My best defense: An hourglass. When I don’t feel like writing, I turn over my hourglass—a lovely silver and glass ornament filled with sand that I picked up from a clearance shelf at Marshalls—and I promise myself I only have to write for 15 minutes. Which is how long it takes for the sand to run out. If I can’t think of anything to write, I just write, “I hate NaNoWriMo” over and over again until my synapses start firing and I’m off again on the journey of my story. Nine times out of ten I don’t even realize the sand has run out, because I’m in the flow.

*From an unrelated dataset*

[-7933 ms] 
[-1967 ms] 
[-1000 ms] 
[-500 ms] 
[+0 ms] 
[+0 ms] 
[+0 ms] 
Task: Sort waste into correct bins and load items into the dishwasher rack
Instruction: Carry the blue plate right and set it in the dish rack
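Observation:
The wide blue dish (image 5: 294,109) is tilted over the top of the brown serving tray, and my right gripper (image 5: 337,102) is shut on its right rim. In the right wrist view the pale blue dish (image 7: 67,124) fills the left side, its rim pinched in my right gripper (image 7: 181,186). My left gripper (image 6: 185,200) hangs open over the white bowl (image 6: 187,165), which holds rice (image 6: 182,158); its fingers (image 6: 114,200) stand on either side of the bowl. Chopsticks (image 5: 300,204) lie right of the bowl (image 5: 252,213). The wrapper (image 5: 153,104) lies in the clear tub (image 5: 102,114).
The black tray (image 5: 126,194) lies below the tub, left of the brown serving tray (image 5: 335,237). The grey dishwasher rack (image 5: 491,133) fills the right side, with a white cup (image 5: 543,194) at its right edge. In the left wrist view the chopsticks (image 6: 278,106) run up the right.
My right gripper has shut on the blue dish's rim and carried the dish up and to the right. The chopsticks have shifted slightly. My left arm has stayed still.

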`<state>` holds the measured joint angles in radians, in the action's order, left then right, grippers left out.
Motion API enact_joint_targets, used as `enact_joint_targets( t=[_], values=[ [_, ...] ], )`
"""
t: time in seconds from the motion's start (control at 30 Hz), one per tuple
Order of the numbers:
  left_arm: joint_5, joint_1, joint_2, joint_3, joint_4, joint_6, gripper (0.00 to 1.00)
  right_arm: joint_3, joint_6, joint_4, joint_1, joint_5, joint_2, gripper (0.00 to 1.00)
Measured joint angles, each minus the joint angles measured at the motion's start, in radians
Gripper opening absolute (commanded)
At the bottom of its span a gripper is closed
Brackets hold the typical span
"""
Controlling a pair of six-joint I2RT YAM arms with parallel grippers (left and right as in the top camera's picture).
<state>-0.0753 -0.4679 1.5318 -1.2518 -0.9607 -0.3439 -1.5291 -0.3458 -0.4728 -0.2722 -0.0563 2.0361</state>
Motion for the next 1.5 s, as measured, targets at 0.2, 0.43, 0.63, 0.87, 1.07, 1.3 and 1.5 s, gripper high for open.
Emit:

Give this a try. You can use an hourglass or a timer, whatever works for you.

5. Play the Movie of Your Story in Your Mind

When you get stuck, imagine that your story is a movie. Visualization engages your sub-conscious, and by so doing helps you kickstart your story. I like to do this when I’m walking the dogs through the woods. I watch my story unfold on the screen of my mind, and I recount what’s happening by using the Rev app on my phone. I talk my way through the scene, and the next, and the next. The best part: I can send the recording to Rev to transcribe. I don’t have to do it myself.

You don’t have to, either.

6. Reward Yourself

I’m all about rewards. Give yourself daily, weekly, monthly rewards. And make them worth writing for.

My favorites:

  • Daily: a glass of wine, a brownie, an hour of reading a new book
  • Weekly: an artist’s date
  • Monthly: a research trip to one of the fabulous settings in my story

Make up your own list. Reward the artist in you.

If you don’t know NaNoWriMo is, go to nanowrimo.org and find out.

THE NANOWRIMO WAY

Here are some pointers from my good friend and great writer Indi Zeleny, who organizes our writing group’s NaNoWriMo efforts and knows the ins and outs of the organization:

Enlist the support of other writers, preferably fellow NaNo’ers. These NaNo “Buddies” will hold you accountable, and you should do the same for them. They’ll notice when your word count bar hasn’t budged for three days, and they’ll call you on it. Your noveling pals may also give you a well-deserved shout-out when you reach a major milestone or sail through a particularly prolific writing day. If you have no real-life friends participating this month, head to the NaNoWriMo forums, click on your genre or age group or whatever you’re interested in, and search on “Buddies” or create your own matchmaking thread. Chances are, others are looking for a NaNo support network, too.

Shut off your inner editor. This goes without saying, but speed is the name of the game, so do not stop to edit. Not until December 1st. If you must, make an asterisk and add a note in the text so you can easily do a search and find these trouble spots in your novel—On December 1st!

Battle it out in a Word War or Word Sprint. (@NaNoWordSprints on Twitter, anyone?) NaNoWriMo organizers keep you going on all forms of major social media, day and night. If you hit a slump, check out their many forms of inspiration. Need a writing prompt or a character research topic or the plot twist of the day? NaNo social media is ready with a writing exercise to get you moving or a timed writing competition to see who can pound out the most words in 10, 30, even 60-plus minutes. Ready, set, go!